Explainable, replayable, attributable

Explainable means the decision came with its reasons attached, captured at the moment it was made, not reconstructed later from logs that happen to be lying around. Not a vibe. The actual inputs, the tool calls, the model’s stated rationale, and the rule that gated the final action. If a payment went out, I want the record to say which invoice it matched, which tolerance it cleared, and what it was told about the account at that instant.

Replayable means I can take that captured state and run the decision again against exactly what was known at the time. This is the one people skip, and it is the one that saves you. An agent that paid a vendor in March looks insane in June when you know the vendor was fraudulent. The only fair question is whether it was a defensible decision given what was true in March. Replay against point-in-time data answers that. Replay against today’s data just relitigates the past with a stacked deck.

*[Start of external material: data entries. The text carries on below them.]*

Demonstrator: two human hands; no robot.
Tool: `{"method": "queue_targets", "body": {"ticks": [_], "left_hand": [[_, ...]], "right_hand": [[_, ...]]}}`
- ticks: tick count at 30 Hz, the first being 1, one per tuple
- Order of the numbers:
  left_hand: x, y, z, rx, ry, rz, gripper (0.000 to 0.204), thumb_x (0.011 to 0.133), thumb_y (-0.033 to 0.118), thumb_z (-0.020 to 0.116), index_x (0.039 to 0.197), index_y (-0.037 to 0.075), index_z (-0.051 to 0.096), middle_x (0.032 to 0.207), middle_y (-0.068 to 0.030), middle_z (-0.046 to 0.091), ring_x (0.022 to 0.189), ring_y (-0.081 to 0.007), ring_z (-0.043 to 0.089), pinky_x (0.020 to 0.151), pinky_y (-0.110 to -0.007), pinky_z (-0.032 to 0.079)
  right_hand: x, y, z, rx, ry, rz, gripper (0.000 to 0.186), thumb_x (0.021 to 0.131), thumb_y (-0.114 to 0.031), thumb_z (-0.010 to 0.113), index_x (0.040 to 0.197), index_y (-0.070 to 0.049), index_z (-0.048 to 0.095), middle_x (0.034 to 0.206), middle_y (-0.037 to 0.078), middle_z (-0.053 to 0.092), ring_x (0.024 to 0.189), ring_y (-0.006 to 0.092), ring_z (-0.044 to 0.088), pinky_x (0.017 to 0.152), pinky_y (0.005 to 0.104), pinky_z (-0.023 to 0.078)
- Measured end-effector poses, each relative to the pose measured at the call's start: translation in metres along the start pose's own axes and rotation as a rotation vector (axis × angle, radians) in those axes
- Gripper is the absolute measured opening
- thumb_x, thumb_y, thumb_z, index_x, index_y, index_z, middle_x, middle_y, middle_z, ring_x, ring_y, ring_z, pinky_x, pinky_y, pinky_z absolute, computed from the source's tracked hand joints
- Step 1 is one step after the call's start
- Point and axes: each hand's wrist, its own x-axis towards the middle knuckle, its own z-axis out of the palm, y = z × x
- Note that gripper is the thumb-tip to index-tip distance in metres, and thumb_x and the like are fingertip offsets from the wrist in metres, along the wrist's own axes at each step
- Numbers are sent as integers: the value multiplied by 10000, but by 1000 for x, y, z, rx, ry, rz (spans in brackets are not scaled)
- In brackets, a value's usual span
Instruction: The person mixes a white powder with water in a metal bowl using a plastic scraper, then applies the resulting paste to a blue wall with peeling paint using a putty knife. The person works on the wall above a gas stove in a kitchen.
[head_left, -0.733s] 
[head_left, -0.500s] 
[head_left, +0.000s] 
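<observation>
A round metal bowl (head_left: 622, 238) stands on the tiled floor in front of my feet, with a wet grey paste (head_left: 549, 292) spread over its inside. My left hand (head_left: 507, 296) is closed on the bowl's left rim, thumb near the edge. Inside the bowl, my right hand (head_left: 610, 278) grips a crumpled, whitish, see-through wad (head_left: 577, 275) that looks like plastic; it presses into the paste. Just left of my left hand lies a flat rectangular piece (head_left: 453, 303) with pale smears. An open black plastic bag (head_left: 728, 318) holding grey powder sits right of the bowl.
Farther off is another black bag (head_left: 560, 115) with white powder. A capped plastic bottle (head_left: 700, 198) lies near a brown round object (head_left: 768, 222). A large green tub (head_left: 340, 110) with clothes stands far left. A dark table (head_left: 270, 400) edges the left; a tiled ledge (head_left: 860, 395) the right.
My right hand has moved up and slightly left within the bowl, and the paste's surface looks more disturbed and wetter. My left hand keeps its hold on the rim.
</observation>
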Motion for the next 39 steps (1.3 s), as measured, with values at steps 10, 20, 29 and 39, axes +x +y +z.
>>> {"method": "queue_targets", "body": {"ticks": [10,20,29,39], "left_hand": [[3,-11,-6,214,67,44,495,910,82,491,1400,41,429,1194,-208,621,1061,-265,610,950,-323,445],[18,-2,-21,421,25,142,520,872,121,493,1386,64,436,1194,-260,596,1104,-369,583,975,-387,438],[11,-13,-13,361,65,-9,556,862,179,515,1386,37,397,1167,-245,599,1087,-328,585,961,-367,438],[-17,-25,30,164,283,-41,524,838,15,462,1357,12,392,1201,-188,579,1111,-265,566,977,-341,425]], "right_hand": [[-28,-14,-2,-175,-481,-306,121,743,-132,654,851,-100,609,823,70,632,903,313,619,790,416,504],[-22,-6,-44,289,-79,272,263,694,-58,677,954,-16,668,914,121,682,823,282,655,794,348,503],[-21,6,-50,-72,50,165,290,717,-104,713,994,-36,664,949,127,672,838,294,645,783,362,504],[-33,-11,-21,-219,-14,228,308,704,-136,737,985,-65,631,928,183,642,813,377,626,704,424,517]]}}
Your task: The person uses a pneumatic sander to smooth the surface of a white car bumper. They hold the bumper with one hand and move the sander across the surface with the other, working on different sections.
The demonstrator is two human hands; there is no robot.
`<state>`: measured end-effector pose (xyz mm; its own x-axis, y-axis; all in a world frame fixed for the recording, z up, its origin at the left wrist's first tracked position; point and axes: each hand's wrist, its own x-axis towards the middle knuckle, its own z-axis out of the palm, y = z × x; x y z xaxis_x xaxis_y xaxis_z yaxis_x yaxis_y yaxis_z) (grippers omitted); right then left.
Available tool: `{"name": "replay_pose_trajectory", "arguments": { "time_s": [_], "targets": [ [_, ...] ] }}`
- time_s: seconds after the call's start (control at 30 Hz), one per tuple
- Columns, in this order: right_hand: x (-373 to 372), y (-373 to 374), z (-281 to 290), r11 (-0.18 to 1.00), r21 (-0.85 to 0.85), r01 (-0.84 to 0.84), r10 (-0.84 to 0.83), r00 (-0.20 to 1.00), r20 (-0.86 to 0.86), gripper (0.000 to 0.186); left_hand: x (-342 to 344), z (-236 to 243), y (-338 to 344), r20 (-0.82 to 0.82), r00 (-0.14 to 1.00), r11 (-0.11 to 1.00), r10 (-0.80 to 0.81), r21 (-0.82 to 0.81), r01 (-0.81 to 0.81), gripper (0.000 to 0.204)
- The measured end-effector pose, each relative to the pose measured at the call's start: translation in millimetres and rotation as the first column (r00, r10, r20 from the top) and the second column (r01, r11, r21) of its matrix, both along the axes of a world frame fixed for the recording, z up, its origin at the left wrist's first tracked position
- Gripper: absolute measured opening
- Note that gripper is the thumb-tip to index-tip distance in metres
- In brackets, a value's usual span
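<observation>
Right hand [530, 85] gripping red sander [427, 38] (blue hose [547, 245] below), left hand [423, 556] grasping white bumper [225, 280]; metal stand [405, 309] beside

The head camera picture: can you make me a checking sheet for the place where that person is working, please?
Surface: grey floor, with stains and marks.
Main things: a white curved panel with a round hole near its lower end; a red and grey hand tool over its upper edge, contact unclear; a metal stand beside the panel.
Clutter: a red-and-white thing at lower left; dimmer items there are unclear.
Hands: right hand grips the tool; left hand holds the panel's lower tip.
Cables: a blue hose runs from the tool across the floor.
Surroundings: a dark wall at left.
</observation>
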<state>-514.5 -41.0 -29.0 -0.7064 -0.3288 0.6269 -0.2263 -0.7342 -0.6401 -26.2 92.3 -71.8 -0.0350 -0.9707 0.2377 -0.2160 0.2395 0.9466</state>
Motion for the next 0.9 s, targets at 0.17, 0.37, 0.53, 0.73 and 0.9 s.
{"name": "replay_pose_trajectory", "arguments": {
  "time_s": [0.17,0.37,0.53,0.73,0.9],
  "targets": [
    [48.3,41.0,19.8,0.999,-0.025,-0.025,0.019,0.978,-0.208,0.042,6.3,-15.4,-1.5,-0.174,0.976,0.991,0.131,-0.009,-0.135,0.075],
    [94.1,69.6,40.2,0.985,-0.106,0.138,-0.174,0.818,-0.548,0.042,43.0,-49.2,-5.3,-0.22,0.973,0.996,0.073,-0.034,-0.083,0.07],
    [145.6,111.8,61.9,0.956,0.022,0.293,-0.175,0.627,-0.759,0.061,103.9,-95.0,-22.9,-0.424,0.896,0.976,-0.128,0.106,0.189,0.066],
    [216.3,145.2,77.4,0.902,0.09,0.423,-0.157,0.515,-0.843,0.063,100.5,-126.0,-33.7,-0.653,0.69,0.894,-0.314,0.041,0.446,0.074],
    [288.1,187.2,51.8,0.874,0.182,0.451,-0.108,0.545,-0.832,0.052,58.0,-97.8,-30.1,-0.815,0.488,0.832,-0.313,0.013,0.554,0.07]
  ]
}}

Attributable means every action traces to a responsible party. A human who approved it, a policy that authorized it, a specific agent identity operating under a named owner. “The system did it” is not an answer anyone accepts when money is missing. Someone owns every dollar that moves, and the record has to name them.

Deterministic boundaries around a non-deterministic core

Here is the part nobody tells you about putting an agent near money. The agent itself can be as probabilistic as it likes, but the edge where it touches the world cannot be. The model reasons freely. The tools it is allowed to call are a small, fixed, deterministic set with hard schemas and hard limits, and every call through that boundary is logged before it executes, not after.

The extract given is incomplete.